╭──
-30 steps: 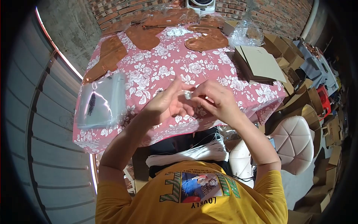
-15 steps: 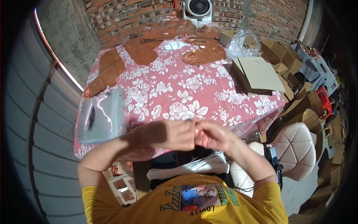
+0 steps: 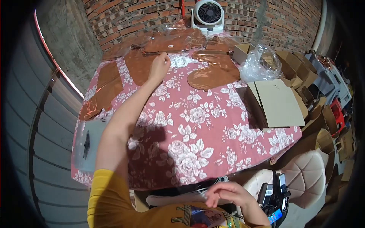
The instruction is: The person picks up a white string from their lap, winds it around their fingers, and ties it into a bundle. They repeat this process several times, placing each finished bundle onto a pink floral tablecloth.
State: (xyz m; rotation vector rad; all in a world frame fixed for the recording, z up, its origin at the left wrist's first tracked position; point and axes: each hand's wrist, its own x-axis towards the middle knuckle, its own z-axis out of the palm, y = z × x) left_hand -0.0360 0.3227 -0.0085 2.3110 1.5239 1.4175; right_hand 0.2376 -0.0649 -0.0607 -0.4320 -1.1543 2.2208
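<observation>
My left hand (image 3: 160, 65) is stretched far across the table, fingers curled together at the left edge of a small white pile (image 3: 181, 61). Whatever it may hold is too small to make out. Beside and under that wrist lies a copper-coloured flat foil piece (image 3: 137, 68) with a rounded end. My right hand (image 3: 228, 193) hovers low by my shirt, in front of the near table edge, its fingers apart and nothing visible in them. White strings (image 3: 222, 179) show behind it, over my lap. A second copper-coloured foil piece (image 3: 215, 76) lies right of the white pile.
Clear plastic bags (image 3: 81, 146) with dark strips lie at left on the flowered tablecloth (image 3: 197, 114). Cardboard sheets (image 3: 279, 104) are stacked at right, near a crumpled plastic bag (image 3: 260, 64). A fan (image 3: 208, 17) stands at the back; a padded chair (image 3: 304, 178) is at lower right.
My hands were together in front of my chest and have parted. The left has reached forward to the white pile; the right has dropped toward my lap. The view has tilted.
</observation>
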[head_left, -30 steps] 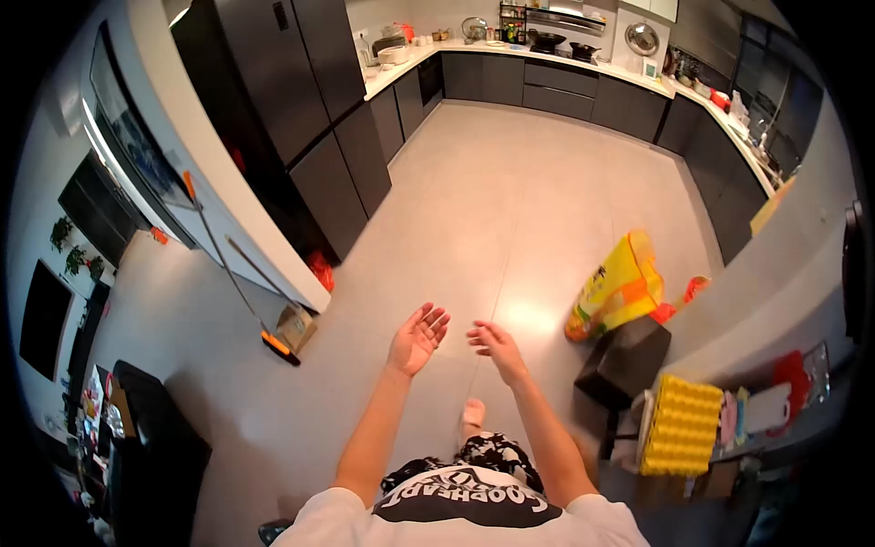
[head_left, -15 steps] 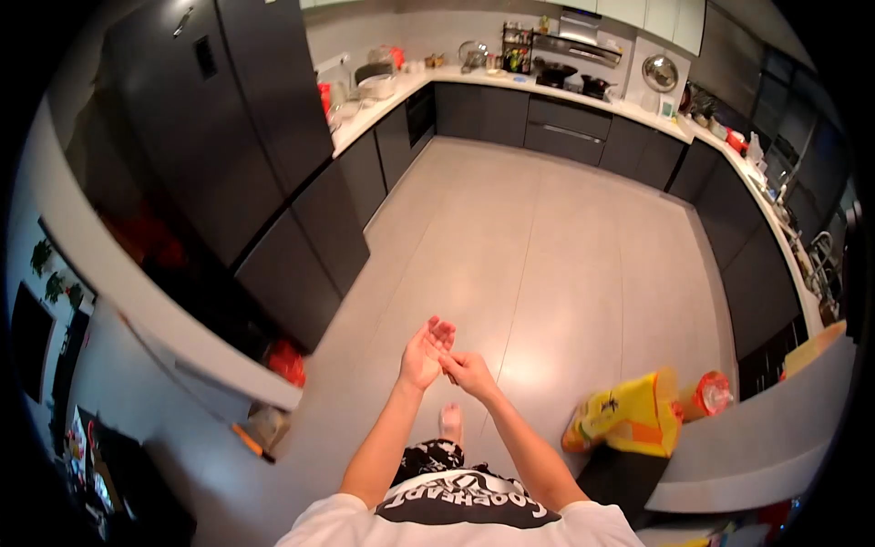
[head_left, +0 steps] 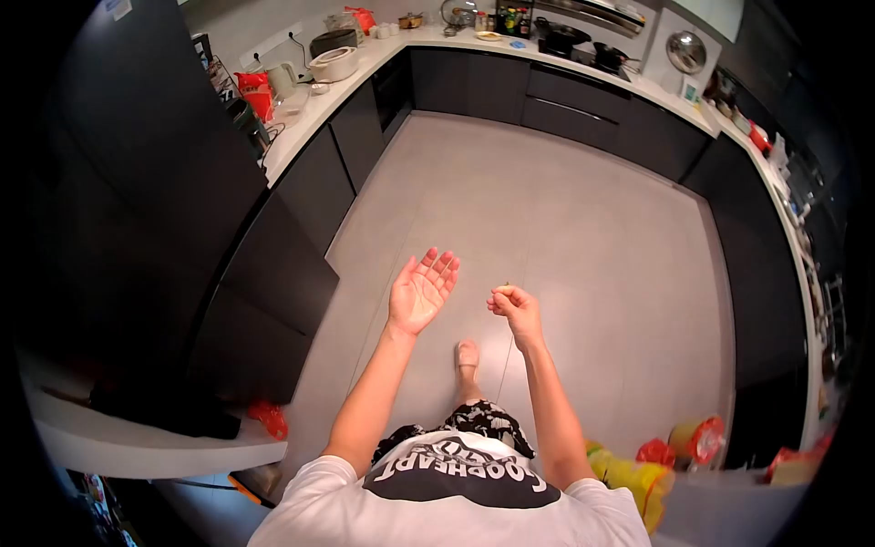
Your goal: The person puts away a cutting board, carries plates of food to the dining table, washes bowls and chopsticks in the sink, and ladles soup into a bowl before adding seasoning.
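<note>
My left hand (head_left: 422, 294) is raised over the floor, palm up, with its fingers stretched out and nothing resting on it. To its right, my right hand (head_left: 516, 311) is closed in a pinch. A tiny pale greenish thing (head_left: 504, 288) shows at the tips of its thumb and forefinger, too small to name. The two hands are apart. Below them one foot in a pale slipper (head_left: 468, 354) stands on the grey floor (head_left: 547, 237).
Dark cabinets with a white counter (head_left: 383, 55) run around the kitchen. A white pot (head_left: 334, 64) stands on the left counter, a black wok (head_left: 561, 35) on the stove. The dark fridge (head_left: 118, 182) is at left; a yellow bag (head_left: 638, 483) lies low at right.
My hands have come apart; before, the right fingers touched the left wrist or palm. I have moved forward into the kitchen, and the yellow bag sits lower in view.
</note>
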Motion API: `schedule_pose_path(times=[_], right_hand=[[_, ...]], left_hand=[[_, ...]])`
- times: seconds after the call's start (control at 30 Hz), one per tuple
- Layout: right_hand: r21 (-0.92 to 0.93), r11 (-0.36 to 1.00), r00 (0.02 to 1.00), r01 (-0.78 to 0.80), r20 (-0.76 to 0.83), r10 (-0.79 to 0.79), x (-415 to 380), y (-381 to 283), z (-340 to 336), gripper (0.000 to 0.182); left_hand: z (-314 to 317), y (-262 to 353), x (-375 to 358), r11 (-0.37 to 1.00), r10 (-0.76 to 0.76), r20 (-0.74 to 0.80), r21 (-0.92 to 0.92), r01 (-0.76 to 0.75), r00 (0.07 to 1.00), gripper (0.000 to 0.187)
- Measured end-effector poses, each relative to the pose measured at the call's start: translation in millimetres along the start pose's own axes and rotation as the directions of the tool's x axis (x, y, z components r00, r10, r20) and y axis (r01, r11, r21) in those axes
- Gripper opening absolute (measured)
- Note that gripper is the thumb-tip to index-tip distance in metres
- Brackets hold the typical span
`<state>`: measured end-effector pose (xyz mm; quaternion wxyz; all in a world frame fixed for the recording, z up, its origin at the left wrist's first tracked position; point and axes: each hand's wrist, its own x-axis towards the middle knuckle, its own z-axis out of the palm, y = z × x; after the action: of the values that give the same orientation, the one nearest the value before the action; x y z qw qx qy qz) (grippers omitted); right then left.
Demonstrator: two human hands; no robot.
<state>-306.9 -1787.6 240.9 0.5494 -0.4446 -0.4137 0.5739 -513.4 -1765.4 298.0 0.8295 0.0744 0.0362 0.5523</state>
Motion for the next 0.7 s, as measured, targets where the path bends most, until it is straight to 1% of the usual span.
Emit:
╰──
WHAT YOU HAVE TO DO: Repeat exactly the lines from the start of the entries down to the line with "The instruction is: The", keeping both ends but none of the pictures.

RESPONSE TO THIS TASK:
-30 steps: 
-15 steps: 
+0 steps: 
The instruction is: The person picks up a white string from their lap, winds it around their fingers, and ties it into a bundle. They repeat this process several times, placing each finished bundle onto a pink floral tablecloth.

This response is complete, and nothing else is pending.